As far as anyone knows, a dirty bomb has never been detonated. But the Justice Department said last June that U.S. agents had foiled an alleged Al Qaeda plan to obtain materials for a dirty bomb to be set off on U.S. soil. And the BBC reported in late January that British officials have evidence that Al Queda operatives in western Afghanistan had succeeded in building a dirty bomb. At its worst, some experts say, a dirty bomb attack might be comparable to a radiation accident, perhaps like the one in Brazil in 1987, when more than 200 people were exposed—4 fatally—to radioactive cesium 137 from an abandoned radiation therapy machine. Also, U.S. Army medical planners say that a dirty bomb could make victims more susceptible to a subsequent biological or chemical weapon, because exposure to large amounts of ionizing radiation can suppress the immune system.

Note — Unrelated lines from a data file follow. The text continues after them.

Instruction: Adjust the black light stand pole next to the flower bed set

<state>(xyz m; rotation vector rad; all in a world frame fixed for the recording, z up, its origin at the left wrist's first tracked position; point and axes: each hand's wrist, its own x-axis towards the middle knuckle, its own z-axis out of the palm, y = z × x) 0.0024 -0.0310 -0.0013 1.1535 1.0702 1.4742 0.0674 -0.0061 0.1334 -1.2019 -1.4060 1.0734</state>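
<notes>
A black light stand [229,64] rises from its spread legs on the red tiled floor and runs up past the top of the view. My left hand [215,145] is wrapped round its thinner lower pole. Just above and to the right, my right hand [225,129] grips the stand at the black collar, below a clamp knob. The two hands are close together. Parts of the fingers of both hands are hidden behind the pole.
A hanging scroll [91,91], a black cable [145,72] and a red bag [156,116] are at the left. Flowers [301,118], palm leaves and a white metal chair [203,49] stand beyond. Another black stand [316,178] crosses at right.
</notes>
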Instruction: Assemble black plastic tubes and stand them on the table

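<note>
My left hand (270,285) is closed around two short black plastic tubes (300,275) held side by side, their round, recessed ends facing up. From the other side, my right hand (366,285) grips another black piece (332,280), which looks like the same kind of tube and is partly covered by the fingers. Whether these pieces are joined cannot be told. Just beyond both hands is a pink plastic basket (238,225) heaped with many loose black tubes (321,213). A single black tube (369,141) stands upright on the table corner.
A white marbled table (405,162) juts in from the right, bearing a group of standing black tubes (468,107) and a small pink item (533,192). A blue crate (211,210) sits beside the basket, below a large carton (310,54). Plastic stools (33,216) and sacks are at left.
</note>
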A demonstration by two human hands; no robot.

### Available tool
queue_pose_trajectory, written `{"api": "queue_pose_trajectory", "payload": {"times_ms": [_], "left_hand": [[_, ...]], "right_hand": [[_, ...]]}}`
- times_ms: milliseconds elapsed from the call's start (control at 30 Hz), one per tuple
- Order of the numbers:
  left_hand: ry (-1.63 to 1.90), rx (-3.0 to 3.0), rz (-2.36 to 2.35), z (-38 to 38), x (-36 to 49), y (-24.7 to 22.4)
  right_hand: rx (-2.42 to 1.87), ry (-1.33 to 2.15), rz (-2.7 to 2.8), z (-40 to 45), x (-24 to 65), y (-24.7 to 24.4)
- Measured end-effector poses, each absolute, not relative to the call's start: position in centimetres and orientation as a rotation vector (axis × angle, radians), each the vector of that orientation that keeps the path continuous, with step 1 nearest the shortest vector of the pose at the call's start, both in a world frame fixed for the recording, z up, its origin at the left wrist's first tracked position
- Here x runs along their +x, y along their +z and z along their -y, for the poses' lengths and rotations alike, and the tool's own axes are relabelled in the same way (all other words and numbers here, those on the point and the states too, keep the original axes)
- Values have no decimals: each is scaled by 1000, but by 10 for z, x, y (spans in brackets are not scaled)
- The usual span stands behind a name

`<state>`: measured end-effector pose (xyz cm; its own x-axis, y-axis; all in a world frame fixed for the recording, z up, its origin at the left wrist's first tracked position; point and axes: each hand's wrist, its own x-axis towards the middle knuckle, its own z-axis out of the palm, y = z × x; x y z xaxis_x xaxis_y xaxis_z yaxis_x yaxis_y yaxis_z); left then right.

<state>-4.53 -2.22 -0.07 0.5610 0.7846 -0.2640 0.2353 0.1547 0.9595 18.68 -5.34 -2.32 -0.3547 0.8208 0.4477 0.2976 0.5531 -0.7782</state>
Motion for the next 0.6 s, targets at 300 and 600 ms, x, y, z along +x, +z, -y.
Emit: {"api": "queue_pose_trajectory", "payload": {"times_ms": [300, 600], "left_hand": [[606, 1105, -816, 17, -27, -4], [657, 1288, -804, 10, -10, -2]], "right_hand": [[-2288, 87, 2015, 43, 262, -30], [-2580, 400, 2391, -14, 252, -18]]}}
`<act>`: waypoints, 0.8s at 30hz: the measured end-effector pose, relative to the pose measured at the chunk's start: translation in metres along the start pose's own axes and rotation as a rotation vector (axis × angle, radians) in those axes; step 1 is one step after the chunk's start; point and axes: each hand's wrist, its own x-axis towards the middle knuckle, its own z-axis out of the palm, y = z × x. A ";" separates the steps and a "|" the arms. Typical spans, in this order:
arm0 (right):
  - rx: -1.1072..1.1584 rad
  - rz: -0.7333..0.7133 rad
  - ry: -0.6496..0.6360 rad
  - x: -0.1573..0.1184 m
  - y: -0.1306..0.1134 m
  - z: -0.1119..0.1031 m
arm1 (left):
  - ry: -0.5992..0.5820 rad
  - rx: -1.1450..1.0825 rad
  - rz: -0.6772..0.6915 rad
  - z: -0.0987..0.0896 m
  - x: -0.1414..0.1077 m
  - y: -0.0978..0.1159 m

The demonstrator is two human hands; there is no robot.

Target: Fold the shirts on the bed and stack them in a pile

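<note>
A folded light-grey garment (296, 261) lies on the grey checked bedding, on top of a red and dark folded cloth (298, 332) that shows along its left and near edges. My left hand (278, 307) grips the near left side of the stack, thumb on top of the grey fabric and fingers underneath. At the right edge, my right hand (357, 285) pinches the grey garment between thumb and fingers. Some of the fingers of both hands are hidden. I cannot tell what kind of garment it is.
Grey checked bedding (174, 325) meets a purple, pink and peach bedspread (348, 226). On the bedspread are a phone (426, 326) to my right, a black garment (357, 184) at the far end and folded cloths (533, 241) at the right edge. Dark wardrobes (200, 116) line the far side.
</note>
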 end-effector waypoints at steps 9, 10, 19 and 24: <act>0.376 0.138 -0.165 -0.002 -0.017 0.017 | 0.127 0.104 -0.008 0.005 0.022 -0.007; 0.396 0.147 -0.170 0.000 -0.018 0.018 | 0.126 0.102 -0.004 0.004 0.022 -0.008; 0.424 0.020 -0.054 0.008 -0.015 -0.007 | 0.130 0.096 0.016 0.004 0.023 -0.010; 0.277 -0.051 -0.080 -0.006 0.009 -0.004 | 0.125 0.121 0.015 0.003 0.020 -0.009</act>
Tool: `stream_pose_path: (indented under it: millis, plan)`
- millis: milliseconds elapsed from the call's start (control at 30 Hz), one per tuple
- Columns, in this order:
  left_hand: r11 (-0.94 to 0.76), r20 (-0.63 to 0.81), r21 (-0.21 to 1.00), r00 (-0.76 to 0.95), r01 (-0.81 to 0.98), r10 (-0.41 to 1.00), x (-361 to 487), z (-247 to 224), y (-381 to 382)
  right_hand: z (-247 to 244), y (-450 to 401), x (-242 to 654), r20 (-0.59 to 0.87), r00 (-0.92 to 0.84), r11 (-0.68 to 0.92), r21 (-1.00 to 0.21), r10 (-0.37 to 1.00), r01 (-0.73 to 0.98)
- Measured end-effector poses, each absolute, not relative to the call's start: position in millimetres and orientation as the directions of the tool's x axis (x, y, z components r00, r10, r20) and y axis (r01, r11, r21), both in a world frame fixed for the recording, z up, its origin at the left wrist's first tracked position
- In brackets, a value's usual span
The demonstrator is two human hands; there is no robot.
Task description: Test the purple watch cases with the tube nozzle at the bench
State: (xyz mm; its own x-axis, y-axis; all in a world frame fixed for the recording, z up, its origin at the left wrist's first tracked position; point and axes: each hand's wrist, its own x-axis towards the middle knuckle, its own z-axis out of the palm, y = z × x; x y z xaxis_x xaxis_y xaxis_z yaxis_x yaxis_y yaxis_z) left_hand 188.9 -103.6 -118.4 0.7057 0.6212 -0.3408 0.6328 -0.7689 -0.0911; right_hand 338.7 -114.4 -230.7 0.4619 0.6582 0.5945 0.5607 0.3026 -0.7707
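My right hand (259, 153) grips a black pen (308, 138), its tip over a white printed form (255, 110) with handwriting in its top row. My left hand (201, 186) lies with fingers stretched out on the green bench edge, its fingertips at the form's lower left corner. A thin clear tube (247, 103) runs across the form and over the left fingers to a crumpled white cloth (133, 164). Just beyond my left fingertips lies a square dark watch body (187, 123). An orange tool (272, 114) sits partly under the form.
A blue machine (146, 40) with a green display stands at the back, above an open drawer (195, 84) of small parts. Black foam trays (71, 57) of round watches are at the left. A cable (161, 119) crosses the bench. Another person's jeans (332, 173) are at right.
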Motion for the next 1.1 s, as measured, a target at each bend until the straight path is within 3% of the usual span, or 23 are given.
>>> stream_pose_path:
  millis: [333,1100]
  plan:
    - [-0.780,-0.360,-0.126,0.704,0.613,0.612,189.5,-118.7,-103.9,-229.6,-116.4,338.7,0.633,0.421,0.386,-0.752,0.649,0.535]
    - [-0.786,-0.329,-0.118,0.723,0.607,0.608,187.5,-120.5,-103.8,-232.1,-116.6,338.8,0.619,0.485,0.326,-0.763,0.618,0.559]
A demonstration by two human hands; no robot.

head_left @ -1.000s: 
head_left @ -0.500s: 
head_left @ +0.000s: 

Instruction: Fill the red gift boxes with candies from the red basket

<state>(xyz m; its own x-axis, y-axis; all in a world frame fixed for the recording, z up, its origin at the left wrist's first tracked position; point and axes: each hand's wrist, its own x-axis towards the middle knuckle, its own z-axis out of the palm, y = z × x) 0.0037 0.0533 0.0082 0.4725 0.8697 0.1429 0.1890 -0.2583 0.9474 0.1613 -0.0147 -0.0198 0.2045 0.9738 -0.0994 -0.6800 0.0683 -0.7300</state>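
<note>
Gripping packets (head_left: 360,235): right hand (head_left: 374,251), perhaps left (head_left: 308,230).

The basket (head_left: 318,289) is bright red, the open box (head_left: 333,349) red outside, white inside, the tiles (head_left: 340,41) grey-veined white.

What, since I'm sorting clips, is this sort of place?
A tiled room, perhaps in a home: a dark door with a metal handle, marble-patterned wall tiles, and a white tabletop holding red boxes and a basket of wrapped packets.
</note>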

But assessing the consequences of a detonated dirty bomb is difficult. Some security experts say it would probably not expose many people to a deadly or harmful dose of radioactivity; that is, the injuries would be from the blast itself. Instead, they say, dirty bombs are designed to generate panic, preying on people’s fear of all things radioactive, and to contaminate buildings or neighborhoods, which might have to be decontaminated or razed at great expense. As one journalist put it, a dirty bomb is a weapon not of mass destruction but mass dislocation. A University of Rochester radiation safety expert estimates that more people would be killed in car accidents fleeing a dirty bomb blast in a panic than would be harmed by the unloosed radiation. “We should keep our eye on the ball,” says Matthew Bunn, a nonproliferation expert at HarvardUniversity’s BelferCenter for Science and International Affairs. “Radiological terrorism could be expensive to clean up, but it would not mean tens of thousands of people dead and the heart of a major city incinerated in a flash, as would terrorist use of an actual nuclear weapon.”


Nonetheless, many nations as well as scientific and political organizations view the dirty bomb threat as credible and grave. The International Atomic Energy Agency (IAEA), a United Nations body that serves as the world’s nuclear watchdog, has in recent years dispatched officials and technicians to more than two dozen nations to secure orphaned radiation sources, including abandoned military and agricultural equipment. In Georgia, which has been in the forefront of radiation-hunting by former Soviet states, technicians have scoured urban areas and abandoned military bases—around 15 percent of the country—gathering up some 220 orphaned radioactive objects. Most, like rifle scopes that contain a trace of radium, were trivial; but some, including radioactive generators that nearly killed three civilians, were diabolically hot.